Оказавшись на мостовой, инвалид стал оглядываться по сторонам:
- Ночь сегодня просто редкостная: снег, луна, фонари и ни души. Есть в этом что-то жутковатое, не правда ли? Мистика ночи меня всегда привлекала, возбуждала… Смотрите-ка - ворота настежь! Но, впрочем, глупости все это, фантазмы - просто нервишки у меня совсем никуда стали. Вход в дом, помнится, где-то во дворе, а я тут не бывал давненько - боюсь, сразу и не найду. Сделайте одолжение, идите впереди: вы на свежий глаз скорее меня сориентируетесь! Ну как вам здесь - нравится? Что скажете об архитектуре?
- Издали показалось любопытно, а вблизи ничего особенного не нахожу - окна явно узковаты, должно быть, даже днем света недостаточно, и вообще не очень-то приятное здание. И дворника отчего-то не видно… Хотя, честно говоря, в чем-то вы правы - есть в этом стиле нечто интригующее.
- Да уж… Должен признаться, стиль модерн люблю и дышу им как воздухом швейцарских Альп! - дядюшка-графоман снова пустился в разглагольствования. - Но, несмотря на свою изысканную прелесть, причудливость и манерную утонченность, он таит в себе известную опасность для неподготовленных нервов. За примером далеко ходить не надо. Р. сам не избежал его коварного прикровенного воздействия. Погрузившись в новомодный модерн с головой, некоторое время спустя он начал ощущать сильнейшее, просто маниакальное желание свести счеты с жизнью. Причем желание, совершенно ни на чем не основанное! Дела архитектора шли прекрасно, в женщинах, готовых одарить его своей любовью, недостатка не было.
- Может быть, безответная любовь? - осторожно предположил адвокат. - На вершине славы подобное переживается особенно болезненно.
- Полноте! - небрежно перебил его инвалид. - На такие пустяки он бы не стал тратить драгоценное время и силы своей души. Так на чем я остановился? Ах, да: мысли о самоубийстве преследовали его днем и ночью. Он даже видел себя во сне то лежащим в мраморной ванне с перерезанными венами, подобно римскому патрицию, то восседающим на троне с кубком цикуты. А однажды, бесцельно вертя в руках чулок одной из своих пассий, он с ужасом обнаружил, что почти завязал на нем смертельный узел… И все же Р., представьте, изыскал способ избавиться от наваждения.

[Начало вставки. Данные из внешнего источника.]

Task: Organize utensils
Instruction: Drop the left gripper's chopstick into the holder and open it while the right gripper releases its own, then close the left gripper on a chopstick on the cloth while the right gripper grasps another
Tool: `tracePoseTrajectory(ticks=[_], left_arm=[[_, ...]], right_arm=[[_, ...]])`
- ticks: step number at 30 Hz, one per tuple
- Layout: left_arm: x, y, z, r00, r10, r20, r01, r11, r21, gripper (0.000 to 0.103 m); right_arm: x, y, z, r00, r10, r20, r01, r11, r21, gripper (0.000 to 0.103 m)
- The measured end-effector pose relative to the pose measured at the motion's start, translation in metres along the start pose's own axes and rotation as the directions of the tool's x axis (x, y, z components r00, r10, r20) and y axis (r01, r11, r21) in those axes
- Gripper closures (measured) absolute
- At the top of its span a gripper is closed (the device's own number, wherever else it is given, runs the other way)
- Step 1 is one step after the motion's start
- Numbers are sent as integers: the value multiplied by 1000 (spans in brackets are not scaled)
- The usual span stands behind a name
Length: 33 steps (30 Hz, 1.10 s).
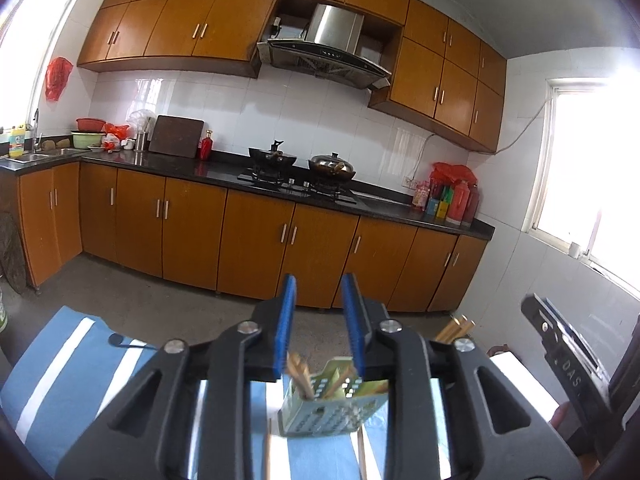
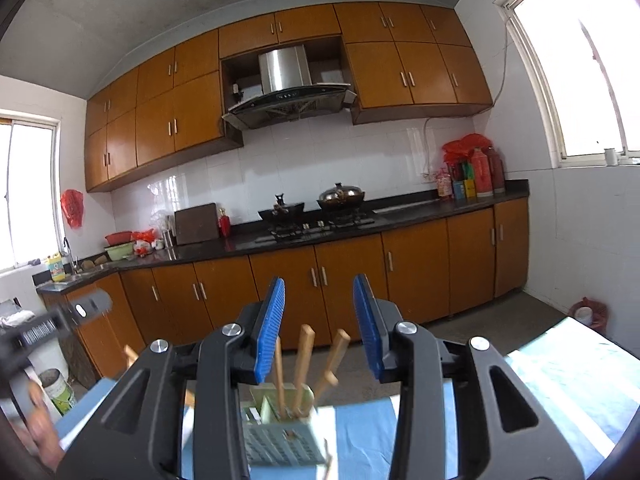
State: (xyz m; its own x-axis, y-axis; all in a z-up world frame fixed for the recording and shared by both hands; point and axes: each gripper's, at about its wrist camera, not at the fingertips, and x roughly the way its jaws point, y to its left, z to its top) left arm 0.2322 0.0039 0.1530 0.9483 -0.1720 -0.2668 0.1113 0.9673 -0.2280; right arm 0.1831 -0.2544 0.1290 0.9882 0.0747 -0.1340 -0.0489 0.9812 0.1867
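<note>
Hovering over the blue-and-white striped cloth, both grippers stand released, holding nothing: the left gripper and the right gripper each show daylight between their blue pads.

The main risk, as I judge it, is tipping. The perforated green utensil holder is light-looking and stands loaded with tall wooden chopsticks that lean outward, so a gripper descending carelessly could knock a chopstick top, lever the holder over and spill its load. A second risk lies with the loose chopsticks on the cloth: thin, flat-lying sticks are awkward to pinch, and a pad catching the cloth instead could drag it (and the holder with it). The two grippers are also near each other, so a clash is possible if both reach in together.

In the right wrist view the holder sits below and just ahead of the open fingers, its chopsticks rising into the gap without touching either pad. In the left wrist view the same holder appears under the fingertips, tilted by the lens, with the loose sticks lying closer in beneath the gripper body.
</note>
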Motion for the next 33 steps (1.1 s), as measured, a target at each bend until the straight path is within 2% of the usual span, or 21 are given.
tracePoseTrajectory(ticks=[2, 6, 9, 11, 13, 16, 19, 21, 22, 26, 28, 33], left_arm=[[-15, 5, -8, 1000, 5, -12, -5, 1000, 5, 75], [-43, 26, -43, 996, 46, -73, -44, 999, 29, 71], [-48, 47, -75, 985, 99, -144, -93, 994, 49, 70], [-45, 59, -96, 972, 126, -196, -117, 991, 57, 70], [-38, 71, -120, 952, 158, -263, -144, 987, 72, 70], [-29, 81, -150, 921, 180, -344, -155, 983, 100, 70], [-25, 83, -167, 905, 167, -391, -134, 985, 111, 70], [-24, 82, -176, 898, 156, -411, -119, 986, 116, 67], [-23, 79, -177, 896, 152, -417, -113, 987, 117, 65], [-22, 71, -185, 890, 138, -434, -91, 988, 127, 65], [-20, 67, -187, 888, 133, -441, -82, 988, 135, 65], [-14, 58, -196, 877, 112, -467, -53, 989, 138, 65]], right_arm=[[-11, -9, -11, 999, -18, -37, 18, 1000, -6, 63], [-21, -27, -46, 987, -37, -154, 39, 999, 7, 63], [-22, -34, -81, 965, -51, -259, 55, 998, 10, 63], [-18, -33, -107, 938, -48, -343, 57, 998, 16, 63], [-15, -28, -130, 907, -32, -420, 43, 999, 18, 63], [-7, -14, -161, 847, 19, -531, -3, 1000, 31, 63], [1, 5, -190, 781, 56, -622, -46, 998, 33, 63], [6, 17, -206, 748, 53, -661, -55, 998, 18, 64], [8, 21, -211, 739, 49, -672, -56, 998, 11, 65], [9, 29, -225, 723, 29, -690, -52, 999, -13, 68], [10, 28, -229, 717, 14, -697, -46, 999, -27, 77], [10, 20, -227, 729, -14, -685, -25, 999, -47, 93]])
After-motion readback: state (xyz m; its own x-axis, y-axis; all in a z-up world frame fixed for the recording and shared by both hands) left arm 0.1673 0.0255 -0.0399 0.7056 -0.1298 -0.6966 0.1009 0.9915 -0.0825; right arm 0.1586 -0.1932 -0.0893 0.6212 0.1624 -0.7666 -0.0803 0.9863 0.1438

- Подумать только! Изыскал! Каким же образом? - спросил Думанский, которому этот рассказ в сочетании с видом безлюдной улицы и заброшенного дома уже порядком действовал на нервы.

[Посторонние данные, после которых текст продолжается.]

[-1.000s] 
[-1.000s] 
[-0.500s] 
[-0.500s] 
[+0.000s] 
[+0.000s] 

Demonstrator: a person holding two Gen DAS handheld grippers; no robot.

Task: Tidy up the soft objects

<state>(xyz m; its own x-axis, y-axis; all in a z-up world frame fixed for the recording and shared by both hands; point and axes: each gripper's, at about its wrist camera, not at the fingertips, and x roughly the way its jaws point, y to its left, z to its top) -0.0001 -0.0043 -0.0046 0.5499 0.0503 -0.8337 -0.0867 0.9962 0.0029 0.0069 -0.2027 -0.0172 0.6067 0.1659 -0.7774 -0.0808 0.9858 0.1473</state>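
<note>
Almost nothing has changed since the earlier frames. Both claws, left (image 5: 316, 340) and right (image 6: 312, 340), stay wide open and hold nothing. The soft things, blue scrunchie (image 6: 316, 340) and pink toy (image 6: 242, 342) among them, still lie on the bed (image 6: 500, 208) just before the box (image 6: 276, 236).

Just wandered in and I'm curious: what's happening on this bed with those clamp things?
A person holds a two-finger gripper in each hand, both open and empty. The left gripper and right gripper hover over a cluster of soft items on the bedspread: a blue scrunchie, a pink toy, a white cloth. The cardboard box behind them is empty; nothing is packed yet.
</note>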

- А вы не иронизируйте. Одновременно и простым, и сложным - все зависит от того, как посмотреть, - загадочно ответствовал дядюшка. - Я уже говорил, что он разрезал себе ладонь, заодно кардинально изменив линию жизни. После же, когда его стали одолевать мысли о самоубийстве, по совету одного английского месмериста он заказал у одного немца - замечательного скульптора-декоратора - куклу, представляющую собой точную копию его самого. Особенно хорошо удалось лицо: в белой керамике была "вылеплена" даже тонкая ироничная усмешка Р. Куклу архитектор нарядил в свой костюм и повесил в мастерской. Нет, не на стене, в качестве украшения, а на потолочном крюке, как если бы повесился он сам. С того дня мысли о том, как приятно было бы свести счеты с жизнью, оставили его навсегда.
- Вы, кажется, сказали: разрезал ладонь? Не иначе он общался с самим Иерофантом из вашей новеллы… Да-а-с… Представляю себе, что сказал немец, узнав, какое употребление нашли для изготовленной им куклы! - саркастически заметил адвокат.
- Нет, любезнейший, не представляете, - спокойно возразил старик-рассказчик. - Он ничего не узнал: сразу же после того как Р. забрал свой заказ, немец выбросился из окна своей комнаты, с пятого этажа. При этом, вопреки обычной пунктуальности, свойственной германской нации, он не оставил ни завещания, ни даже ценных бумаг… И знаете, Викентий Алексеевич, для нас самое пикантное обстоятельство состоит в том, что дело происходило именно здесь - в доме, у ворот которого мы стоим.
- Не ожидал! По-моему, это замечательно! У нас есть возможность прямо сейчас осмотреть место, где произошло это мистически инспирированное преступление! - воскликнул Думанский, чувствуя, как в нем просыпается некий иррациональный азарт, способный подвигнуть как на взятие в одиночку вражеской батареи, так и на глупую детскую шалость, вроде чайного ситечка, подложенного в бальные туфельки кузины.